▶ WHAT THIS TASK INVOLVES: Report each line of the records below that uses the word "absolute".

Items from a data source
[Start of Attachment]

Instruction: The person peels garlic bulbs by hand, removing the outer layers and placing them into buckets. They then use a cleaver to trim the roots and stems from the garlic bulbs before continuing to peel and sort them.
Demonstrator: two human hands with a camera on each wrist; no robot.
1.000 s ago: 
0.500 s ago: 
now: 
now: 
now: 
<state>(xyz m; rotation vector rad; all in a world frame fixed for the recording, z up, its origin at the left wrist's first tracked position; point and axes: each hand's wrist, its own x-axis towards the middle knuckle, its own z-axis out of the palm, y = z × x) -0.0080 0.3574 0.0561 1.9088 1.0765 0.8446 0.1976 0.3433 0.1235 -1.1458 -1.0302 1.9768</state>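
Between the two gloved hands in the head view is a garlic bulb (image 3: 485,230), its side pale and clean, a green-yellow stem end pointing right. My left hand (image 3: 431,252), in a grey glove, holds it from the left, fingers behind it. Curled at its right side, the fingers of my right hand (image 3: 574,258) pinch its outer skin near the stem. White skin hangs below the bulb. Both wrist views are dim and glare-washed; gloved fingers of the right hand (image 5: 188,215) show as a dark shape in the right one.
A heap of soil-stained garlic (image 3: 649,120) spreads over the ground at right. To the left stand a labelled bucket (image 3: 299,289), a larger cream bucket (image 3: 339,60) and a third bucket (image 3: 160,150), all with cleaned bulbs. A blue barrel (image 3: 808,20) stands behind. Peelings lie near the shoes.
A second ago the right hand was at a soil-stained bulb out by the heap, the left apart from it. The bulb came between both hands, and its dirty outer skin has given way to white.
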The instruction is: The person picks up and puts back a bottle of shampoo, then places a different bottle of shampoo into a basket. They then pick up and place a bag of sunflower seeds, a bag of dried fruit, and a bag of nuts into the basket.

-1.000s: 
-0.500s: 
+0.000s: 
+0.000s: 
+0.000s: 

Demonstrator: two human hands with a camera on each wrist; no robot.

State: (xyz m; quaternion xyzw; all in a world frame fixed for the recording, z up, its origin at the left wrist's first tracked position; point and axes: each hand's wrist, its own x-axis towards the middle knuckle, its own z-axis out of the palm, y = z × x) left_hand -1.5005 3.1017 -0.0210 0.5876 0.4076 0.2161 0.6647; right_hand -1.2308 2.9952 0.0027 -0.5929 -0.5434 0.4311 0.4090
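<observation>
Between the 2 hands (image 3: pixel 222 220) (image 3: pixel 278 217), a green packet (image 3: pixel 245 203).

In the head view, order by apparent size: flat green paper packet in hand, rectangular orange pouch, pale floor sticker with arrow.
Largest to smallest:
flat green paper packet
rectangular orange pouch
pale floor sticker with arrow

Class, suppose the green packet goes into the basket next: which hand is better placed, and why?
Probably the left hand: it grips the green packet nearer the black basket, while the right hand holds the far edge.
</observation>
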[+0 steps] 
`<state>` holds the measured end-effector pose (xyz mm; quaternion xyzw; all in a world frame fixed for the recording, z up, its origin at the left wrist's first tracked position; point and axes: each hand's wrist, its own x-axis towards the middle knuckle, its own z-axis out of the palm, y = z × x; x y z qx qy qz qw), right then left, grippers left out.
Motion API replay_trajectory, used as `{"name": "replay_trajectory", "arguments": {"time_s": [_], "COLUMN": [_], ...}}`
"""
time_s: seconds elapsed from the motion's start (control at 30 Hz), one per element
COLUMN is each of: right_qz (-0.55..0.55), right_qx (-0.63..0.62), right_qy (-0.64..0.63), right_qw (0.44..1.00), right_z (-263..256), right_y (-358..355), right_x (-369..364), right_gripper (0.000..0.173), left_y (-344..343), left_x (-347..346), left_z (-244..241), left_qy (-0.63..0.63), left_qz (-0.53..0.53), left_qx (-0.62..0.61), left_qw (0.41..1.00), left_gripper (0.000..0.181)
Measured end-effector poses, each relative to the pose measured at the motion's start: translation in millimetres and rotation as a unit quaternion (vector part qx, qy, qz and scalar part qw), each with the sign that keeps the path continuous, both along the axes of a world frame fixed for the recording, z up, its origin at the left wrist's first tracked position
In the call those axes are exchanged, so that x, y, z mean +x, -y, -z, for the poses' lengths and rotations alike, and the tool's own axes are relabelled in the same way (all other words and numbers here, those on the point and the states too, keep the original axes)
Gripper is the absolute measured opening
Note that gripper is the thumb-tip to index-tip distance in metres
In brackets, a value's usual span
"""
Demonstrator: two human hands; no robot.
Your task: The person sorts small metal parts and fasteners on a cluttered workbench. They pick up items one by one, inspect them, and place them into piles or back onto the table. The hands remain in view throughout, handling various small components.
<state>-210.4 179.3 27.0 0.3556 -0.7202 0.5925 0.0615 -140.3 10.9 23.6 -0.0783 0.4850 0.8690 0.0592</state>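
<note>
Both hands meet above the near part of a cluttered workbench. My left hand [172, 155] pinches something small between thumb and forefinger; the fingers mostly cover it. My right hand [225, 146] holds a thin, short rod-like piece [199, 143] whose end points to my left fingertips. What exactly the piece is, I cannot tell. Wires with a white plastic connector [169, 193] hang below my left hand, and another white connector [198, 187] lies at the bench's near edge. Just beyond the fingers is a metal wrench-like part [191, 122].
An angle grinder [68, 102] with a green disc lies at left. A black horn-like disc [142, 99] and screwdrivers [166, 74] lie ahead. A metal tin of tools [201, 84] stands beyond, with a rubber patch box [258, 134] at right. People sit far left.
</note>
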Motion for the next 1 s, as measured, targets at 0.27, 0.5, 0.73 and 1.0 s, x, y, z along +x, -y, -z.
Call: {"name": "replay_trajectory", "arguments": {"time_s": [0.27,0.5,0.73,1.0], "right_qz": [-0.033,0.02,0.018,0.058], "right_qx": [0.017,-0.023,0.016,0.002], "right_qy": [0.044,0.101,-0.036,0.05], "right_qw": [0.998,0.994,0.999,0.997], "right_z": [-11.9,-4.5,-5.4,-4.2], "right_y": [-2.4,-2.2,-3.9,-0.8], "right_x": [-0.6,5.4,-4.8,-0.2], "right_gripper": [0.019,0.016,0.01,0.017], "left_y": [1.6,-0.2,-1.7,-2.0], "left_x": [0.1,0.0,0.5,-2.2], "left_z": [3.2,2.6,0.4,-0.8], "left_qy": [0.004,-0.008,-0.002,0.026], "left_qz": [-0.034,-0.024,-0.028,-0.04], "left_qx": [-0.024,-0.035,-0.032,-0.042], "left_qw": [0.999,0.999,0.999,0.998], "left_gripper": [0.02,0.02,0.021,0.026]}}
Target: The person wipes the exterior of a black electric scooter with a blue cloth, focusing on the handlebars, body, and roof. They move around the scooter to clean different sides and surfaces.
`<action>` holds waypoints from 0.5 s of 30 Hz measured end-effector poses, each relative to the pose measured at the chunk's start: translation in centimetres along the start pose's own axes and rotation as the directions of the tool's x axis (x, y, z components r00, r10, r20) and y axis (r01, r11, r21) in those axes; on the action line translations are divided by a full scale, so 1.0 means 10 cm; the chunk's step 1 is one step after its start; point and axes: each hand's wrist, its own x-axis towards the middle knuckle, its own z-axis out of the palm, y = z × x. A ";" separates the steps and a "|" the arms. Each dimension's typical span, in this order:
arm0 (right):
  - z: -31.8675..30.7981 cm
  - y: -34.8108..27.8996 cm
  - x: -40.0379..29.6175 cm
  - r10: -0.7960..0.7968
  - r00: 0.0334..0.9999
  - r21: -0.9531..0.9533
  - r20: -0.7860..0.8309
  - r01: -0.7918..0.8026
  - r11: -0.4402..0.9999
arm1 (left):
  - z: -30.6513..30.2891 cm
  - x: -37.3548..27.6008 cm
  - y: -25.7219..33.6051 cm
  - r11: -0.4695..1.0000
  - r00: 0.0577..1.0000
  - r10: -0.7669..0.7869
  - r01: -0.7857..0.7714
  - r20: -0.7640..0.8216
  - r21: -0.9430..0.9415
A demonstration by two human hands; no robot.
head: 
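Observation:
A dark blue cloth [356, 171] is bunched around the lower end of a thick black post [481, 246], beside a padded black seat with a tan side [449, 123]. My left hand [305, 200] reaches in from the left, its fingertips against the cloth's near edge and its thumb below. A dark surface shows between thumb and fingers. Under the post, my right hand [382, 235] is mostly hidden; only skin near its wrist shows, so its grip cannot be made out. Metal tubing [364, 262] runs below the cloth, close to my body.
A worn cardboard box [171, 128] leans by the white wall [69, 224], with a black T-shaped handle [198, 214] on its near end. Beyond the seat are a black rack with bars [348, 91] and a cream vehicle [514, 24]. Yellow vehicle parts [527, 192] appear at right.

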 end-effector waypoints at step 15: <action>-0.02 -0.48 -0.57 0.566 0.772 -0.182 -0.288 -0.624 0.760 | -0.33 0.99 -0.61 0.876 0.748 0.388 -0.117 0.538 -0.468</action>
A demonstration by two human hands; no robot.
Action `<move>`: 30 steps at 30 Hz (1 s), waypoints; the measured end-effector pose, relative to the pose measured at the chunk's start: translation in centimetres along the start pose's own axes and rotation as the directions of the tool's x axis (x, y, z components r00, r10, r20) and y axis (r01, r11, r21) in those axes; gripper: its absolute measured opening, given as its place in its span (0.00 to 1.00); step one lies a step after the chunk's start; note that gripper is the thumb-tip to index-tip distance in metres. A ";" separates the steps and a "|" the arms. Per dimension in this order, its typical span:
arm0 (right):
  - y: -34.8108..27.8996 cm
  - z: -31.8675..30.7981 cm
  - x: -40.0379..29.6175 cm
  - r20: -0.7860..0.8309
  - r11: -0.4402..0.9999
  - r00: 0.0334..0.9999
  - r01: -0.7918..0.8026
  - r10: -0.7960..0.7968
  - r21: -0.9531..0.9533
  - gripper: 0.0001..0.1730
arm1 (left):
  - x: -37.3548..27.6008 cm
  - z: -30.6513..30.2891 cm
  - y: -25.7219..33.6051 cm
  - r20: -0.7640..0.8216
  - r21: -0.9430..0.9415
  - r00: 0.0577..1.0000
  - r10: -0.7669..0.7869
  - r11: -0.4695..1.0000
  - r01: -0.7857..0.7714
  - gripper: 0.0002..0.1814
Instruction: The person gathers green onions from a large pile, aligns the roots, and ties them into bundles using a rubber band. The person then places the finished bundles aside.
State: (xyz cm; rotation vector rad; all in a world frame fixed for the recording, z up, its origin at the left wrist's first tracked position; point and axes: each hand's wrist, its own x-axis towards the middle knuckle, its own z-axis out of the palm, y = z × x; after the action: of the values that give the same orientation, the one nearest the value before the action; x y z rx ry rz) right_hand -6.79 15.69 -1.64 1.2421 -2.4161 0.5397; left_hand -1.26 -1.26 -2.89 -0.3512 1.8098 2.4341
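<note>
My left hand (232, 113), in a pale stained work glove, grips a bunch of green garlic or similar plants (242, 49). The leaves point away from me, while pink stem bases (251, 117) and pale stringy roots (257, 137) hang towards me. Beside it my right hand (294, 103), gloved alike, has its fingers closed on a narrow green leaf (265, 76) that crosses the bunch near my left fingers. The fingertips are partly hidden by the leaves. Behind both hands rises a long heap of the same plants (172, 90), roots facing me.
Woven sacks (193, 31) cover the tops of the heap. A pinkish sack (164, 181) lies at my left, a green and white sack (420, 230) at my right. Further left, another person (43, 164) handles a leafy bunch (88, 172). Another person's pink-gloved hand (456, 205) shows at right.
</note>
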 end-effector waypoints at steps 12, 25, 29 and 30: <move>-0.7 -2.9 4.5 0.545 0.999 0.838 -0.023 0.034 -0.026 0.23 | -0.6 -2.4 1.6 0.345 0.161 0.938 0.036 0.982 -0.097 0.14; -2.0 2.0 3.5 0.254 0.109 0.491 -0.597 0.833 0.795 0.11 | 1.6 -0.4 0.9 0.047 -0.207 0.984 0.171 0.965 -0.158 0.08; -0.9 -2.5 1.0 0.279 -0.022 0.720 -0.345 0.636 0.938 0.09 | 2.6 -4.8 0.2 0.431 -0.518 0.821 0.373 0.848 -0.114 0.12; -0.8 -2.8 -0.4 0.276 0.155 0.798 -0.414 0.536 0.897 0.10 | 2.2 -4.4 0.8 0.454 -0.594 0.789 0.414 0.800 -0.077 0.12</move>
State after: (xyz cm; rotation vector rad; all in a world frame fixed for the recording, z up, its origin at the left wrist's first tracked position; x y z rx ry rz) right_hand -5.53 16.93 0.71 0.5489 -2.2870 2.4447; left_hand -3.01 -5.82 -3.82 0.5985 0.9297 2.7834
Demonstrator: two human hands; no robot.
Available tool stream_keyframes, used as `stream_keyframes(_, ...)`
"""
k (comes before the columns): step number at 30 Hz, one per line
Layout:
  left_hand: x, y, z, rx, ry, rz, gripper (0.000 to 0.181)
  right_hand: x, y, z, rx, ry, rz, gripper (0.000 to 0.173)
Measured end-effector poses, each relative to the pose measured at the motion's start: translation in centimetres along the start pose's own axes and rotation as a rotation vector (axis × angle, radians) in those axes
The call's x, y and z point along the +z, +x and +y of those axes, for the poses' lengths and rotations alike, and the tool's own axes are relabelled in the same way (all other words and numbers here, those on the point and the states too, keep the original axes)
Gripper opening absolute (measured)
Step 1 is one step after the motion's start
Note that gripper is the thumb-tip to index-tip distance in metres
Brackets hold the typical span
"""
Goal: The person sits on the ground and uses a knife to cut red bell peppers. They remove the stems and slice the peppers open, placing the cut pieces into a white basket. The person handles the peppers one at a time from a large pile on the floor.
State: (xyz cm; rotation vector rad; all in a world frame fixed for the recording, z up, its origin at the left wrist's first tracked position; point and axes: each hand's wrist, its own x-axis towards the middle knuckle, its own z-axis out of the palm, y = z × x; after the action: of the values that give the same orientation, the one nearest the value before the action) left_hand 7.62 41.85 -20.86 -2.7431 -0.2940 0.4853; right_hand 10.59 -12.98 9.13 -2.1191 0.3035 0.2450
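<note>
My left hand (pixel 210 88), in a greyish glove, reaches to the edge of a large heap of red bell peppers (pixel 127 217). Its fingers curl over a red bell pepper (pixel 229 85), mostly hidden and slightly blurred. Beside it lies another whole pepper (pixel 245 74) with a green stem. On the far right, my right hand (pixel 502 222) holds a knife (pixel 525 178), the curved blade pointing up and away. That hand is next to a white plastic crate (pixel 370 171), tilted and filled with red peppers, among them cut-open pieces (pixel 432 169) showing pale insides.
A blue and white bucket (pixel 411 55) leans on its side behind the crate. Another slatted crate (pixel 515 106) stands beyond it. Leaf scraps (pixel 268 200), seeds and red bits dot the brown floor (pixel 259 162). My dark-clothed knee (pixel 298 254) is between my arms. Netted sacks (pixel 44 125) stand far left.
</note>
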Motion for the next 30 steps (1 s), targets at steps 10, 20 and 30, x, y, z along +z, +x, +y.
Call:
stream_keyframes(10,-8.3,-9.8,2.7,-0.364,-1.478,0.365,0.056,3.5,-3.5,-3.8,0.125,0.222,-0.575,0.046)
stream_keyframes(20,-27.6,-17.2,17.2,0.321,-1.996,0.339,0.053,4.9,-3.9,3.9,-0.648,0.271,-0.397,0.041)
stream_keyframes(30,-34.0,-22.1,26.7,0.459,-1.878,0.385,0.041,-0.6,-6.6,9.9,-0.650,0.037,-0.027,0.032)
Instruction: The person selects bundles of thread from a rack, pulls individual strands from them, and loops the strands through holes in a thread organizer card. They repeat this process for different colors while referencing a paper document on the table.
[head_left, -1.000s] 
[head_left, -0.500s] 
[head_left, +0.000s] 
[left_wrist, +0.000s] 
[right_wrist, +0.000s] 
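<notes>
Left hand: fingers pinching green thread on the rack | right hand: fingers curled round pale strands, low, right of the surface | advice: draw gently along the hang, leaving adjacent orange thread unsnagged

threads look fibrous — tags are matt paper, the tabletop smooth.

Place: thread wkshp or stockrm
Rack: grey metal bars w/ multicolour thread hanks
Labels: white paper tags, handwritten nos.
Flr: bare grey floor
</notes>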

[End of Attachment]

▶ RESULT OF THIS EXERCISE:
Gripper is the absolute measured opening
Action `<move>`: 30 steps at 30 Hz (1 s), waypoints; the measured end-effector pose, relative to the pose measured at the chunk's start: translation in centimetres along the start pose's own axes and rotation as the directions of the tool's x axis (x, y, z components r00, r10, r20) and y axis (r01, r11, r21) in those axes; gripper: its absolute measured opening, given as its place in its span (0.00 to 1.00); step one lies a step after the chunk's start; note that gripper is the thumb-tip to index-tip distance in metres. A ";" separates the steps and a "|" the arms. Per dimension in this order, its typical span:
Gripper opening absolute (measured)

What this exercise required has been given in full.